**Task directions**
For this item, repeat the material exactly while omitting its pictures.
• • • • •
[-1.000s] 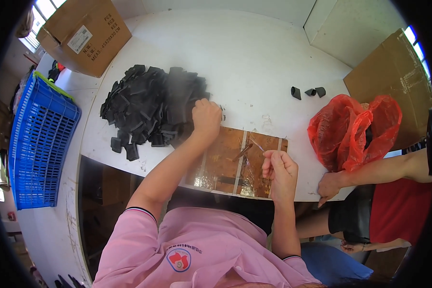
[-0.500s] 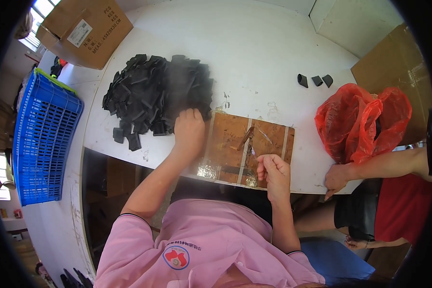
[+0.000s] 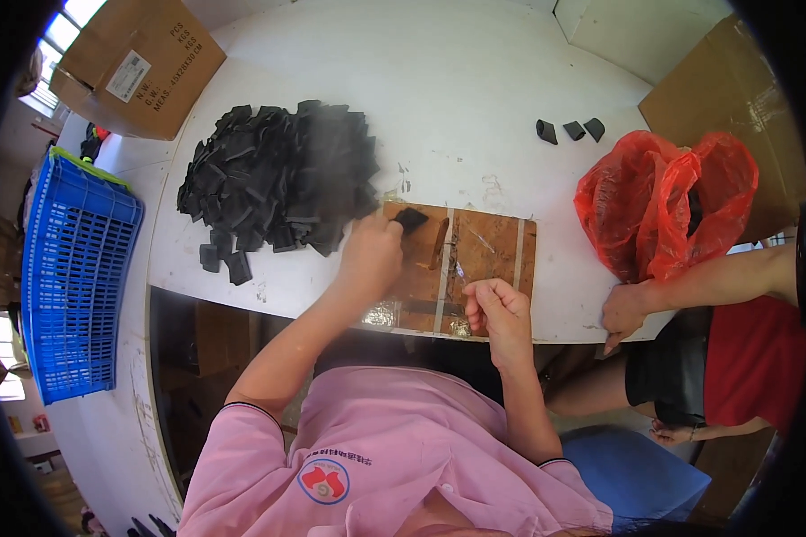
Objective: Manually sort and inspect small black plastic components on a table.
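My left hand [image 3: 372, 255] pinches a small black piece [image 3: 410, 219], apparently foam or cloth, above the upper left of a brown board [image 3: 518, 255]. Just beyond that hand lies a large heap of similar black pieces [image 3: 251, 174]. Over the lower part of the board, my right hand [image 3: 500, 315] is closed on a thin, pale, slender tool [image 3: 460, 271], whose exact kind is too small to tell. The board bears strips of tape, and a dark brown sliver [image 3: 441, 243] lies on it.
Three black tube-like pieces [image 3: 573, 132] lie at the back right, near a red plastic bag [image 3: 636, 206]. A co-worker's hand [image 3: 625, 313] rests on the table edge. Cardboard boxes [image 3: 143, 72] stand at both sides; a blue basket [image 3: 81, 277] stands left.
My left hand has moved from the heap's edge toward the board, bringing out one black piece. My right hand keeps the slender tool over the board. The whole view has shifted slightly.
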The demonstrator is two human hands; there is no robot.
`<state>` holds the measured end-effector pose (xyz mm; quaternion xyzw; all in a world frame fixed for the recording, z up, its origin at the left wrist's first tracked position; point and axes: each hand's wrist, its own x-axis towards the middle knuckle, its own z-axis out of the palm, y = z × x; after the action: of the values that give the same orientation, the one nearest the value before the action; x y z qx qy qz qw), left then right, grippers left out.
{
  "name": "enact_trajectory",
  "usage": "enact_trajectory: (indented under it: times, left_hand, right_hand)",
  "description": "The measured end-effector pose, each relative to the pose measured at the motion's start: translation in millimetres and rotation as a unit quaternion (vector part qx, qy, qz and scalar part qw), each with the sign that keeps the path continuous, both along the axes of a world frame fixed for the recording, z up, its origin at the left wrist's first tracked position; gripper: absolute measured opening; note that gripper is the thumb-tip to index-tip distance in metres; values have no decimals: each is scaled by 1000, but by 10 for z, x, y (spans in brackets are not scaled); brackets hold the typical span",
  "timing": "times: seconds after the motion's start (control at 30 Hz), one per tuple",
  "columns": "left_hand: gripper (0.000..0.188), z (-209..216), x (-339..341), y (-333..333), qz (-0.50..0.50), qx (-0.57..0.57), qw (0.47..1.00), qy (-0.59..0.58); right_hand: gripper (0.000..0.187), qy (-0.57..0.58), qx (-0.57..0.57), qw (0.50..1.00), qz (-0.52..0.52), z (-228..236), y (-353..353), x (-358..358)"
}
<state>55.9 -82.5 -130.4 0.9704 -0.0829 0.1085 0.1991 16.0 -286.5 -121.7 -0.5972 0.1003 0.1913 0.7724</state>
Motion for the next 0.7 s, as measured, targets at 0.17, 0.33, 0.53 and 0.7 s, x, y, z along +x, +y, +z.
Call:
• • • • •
**Written solution**
[-1.000s] 
[-0.500s] 
[+0.000s] 
Objective: Manually sort and inspect small black plastic components on a table.
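My left hand [image 3: 372, 255] pinches a small black piece [image 3: 410, 219], apparently foam or cloth, above the upper left of a brown board [image 3: 518, 255]. Just beyond that hand lies a large heap of similar black pieces [image 3: 251, 174]. Over the lower part of the board, my right hand [image 3: 500, 315] is closed on a thin, pale, slender tool [image 3: 460, 271], whose exact kind is too small to tell. The board bears strips of tape, and a dark brown sliver [image 3: 441, 243] lies on it.
Three black tube-like pieces [image 3: 573, 132] lie at the back right, near a red plastic bag [image 3: 636, 206]. A co-worker's hand [image 3: 625, 313] rests on the table edge. Cardboard boxes [image 3: 143, 72] stand at both sides; a blue basket [image 3: 81, 277] stands left.
My left hand has moved from the heap's edge toward the board, bringing out one black piece. My right hand keeps the slender tool over the board. The whole view has shifted slightly.
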The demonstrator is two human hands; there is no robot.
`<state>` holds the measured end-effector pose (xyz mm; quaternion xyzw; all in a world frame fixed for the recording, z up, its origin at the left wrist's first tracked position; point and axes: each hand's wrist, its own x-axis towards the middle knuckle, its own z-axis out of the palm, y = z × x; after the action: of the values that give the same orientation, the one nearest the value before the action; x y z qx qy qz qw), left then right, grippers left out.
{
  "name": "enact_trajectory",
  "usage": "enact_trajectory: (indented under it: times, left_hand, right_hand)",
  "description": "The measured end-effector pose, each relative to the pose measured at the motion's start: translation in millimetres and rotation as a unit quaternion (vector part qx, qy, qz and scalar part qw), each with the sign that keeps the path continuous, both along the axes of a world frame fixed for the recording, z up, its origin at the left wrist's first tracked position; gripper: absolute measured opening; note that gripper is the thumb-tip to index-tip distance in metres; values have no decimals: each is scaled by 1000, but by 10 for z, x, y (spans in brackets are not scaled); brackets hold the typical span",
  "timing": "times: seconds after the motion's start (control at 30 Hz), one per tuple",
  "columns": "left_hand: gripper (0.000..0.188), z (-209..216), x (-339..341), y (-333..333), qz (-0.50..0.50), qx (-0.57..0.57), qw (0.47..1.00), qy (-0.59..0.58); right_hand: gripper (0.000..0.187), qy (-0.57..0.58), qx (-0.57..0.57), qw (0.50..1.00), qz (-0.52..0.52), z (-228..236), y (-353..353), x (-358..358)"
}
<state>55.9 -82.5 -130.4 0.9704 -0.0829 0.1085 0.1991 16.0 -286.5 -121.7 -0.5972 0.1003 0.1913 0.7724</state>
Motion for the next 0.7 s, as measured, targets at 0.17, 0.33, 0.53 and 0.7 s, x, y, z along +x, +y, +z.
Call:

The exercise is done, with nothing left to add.